◆ EXERCISE INSTRUCTIONS:
Return the listing below exactly. Leave its pictures out.

**** MATERIAL PROVIDED ****

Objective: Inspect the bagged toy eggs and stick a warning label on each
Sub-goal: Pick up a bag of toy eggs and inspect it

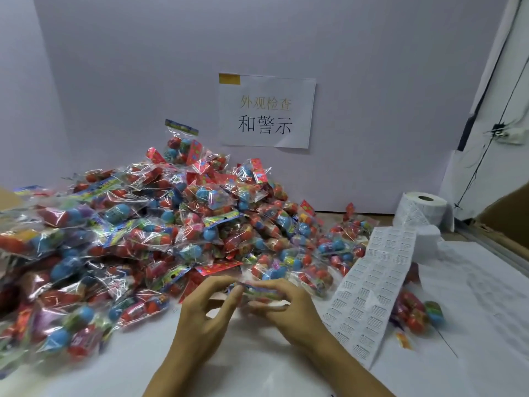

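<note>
We face a plain pale lilac-grey wall (143, 67) that rises straight behind the white table (257, 362), with a second pale panel (25, 96) closing in the left side. A white paper sign (267, 111) with printed Chinese characters and a yellow tab at its top left corner is stuck to the wall. At right we see a white corner post (486, 110) with thin black cables (483, 156) hanging along it, and brown cardboard (506, 222) low beside it.
</note>
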Motion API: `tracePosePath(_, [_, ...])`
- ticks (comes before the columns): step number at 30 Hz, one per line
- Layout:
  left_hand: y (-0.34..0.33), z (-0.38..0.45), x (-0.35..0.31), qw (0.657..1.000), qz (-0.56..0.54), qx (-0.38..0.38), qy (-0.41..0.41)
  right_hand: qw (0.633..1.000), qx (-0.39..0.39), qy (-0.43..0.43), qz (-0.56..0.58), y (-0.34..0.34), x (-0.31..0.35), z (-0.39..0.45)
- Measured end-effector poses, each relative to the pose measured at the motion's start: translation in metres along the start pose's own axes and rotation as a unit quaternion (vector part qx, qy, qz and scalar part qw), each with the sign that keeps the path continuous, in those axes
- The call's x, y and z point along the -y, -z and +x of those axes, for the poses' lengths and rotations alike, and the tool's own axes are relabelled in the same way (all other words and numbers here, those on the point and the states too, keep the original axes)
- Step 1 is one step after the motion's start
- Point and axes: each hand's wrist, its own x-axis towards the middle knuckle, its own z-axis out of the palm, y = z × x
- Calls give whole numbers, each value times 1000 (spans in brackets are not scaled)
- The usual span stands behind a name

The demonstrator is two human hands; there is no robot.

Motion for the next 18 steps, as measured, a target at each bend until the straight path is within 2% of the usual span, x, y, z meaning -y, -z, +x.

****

◆ RESULT OF THE TASK:
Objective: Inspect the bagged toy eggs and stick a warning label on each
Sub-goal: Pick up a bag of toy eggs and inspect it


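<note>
We face a plain pale lilac-grey wall (143, 67) that rises straight behind the white table (257, 362), with a second pale panel (25, 96) closing in the left side. A white paper sign (267, 111) with printed Chinese characters and a yellow tab at its top left corner is stuck to the wall. At right we see a white corner post (486, 110) with thin black cables (483, 156) hanging along it, and brown cardboard (506, 222) low beside it.
</note>
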Motion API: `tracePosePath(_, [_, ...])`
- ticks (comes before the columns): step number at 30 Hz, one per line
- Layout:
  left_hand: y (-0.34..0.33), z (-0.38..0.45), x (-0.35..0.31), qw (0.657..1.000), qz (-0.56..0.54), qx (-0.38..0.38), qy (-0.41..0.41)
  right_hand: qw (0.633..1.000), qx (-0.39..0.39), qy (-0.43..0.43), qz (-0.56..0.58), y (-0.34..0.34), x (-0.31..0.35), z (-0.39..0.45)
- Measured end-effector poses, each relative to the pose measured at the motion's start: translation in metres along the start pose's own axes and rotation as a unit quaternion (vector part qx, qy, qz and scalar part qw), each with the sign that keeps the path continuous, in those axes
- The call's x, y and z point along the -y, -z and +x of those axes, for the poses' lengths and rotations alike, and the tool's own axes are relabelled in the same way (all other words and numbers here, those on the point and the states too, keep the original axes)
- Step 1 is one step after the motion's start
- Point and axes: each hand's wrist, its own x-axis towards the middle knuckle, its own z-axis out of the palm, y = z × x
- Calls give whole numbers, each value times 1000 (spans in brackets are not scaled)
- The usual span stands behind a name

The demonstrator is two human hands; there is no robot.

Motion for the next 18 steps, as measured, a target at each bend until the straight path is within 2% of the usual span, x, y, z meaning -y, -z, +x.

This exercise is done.